I then ask my students how many of them consider themselves writers. Usually, only a handful raise their hands. I then ask them how often they text each day. They all text a lot. I then insist that they are all writers, and usually, they protest that texting is not writing. This allows us to discuss writing, with me trying to convince them that their generation is generating more writing by more people than any other generation in history. I'm not sure how many of them are convinced, but it does serve them notice that they are not in a traditional college class, much less a traditional writing class. They sense that something is afoot, and by this time, most of them are alert. I like this.

I then have them introduce each other to the class, but only after they interview each other and take notes (more writing and connecting, but they don't usually think of it as writing or connecting). They have to learn the single most interesting thing they can about the other person that can be publicly shared. Both the interviews and the introductions are usually great fun, and after the introductions, I lead them in a discussion of writing as a tool for learning and for remembering. I again ask them how many make notes and lists for themselves or take notes in class. Most all of them do, so I submit that as further evidence that they are already writers. Usually by this time, many are beginning to warm to the idea. I ask how many enjoyed the interview, and most do. So I ask again if they enjoy writing. Not so many raise their hands this time.

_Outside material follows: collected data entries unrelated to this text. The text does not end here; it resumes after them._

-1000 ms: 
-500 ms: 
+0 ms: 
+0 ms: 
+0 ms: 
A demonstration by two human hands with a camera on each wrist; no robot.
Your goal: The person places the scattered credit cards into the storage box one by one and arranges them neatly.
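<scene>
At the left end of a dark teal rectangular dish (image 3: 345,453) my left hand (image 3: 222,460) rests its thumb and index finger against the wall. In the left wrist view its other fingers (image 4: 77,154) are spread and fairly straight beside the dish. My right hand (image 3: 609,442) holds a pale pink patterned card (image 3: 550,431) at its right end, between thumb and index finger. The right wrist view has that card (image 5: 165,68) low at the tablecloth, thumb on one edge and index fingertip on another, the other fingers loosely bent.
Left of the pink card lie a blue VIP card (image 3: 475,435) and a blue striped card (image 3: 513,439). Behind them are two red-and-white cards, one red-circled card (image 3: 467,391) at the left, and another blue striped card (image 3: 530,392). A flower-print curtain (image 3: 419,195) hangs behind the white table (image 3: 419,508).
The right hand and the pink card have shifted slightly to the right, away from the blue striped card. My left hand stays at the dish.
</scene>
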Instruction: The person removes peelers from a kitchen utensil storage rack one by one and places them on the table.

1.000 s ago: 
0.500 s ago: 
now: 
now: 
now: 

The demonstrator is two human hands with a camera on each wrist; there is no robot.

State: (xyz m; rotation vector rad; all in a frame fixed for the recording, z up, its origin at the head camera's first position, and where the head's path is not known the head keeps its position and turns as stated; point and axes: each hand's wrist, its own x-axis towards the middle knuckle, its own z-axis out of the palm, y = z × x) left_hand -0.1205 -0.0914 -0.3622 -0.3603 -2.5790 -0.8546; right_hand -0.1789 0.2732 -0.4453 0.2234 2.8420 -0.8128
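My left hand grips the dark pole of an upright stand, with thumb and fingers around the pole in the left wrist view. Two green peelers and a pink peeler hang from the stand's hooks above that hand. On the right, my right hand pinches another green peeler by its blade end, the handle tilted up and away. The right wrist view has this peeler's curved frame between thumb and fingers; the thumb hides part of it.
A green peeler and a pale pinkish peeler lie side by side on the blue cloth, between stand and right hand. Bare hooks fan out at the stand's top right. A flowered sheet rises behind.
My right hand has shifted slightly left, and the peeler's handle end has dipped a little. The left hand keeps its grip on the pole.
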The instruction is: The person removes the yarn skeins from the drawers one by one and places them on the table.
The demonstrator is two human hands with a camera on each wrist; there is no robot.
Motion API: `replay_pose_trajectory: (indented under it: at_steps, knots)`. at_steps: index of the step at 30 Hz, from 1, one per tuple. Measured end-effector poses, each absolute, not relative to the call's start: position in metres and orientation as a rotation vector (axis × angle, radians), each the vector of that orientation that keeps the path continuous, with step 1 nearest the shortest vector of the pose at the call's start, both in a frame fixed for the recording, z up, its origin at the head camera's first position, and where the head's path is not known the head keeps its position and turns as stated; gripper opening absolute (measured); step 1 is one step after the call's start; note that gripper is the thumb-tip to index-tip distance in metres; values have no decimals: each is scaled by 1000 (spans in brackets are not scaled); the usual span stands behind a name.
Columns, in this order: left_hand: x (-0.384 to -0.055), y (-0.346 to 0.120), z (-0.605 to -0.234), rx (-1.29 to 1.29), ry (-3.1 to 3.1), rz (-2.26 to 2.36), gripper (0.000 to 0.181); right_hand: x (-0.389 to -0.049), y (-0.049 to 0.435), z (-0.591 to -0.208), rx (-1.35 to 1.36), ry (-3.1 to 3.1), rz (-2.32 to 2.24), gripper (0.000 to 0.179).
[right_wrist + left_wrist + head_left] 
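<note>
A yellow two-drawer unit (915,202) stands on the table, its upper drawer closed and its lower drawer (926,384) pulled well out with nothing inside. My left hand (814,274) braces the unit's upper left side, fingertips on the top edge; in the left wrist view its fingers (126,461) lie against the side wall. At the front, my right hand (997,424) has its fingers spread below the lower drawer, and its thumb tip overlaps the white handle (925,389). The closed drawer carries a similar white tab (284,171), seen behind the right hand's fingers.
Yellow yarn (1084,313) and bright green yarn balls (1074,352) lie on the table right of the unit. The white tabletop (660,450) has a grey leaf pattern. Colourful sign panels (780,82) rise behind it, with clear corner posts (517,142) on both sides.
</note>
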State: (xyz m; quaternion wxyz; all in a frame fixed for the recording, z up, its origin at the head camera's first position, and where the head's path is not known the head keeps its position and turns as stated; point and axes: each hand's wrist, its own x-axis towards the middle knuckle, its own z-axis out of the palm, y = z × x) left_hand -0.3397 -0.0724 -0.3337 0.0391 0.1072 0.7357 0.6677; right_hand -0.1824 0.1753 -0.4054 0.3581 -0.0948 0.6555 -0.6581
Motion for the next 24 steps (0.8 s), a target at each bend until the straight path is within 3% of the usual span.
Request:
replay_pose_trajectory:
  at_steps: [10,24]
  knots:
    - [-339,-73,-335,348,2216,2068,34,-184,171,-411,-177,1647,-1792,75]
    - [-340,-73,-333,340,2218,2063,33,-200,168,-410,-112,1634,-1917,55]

I conclude the class by giving them my Gmail address and asking them to send me a Gmail identifying their Google account so that I can send them the link to the Google Sites class wiki, where the syllabus is housed.

So I devote the entire first day connecting the students to each other, to someone outside the class, to writing as they already use it, and finally to me and to the course apparatus, which obviously relies a great deal on Google. I find the Google tools much less restrictive and far more open to connectivity than the school's LMS.

Of course, next term I may use completely different activities, but the point will likely remain the same: foster connectivity that centers about the class proper, but encourages connectivity beyond the class.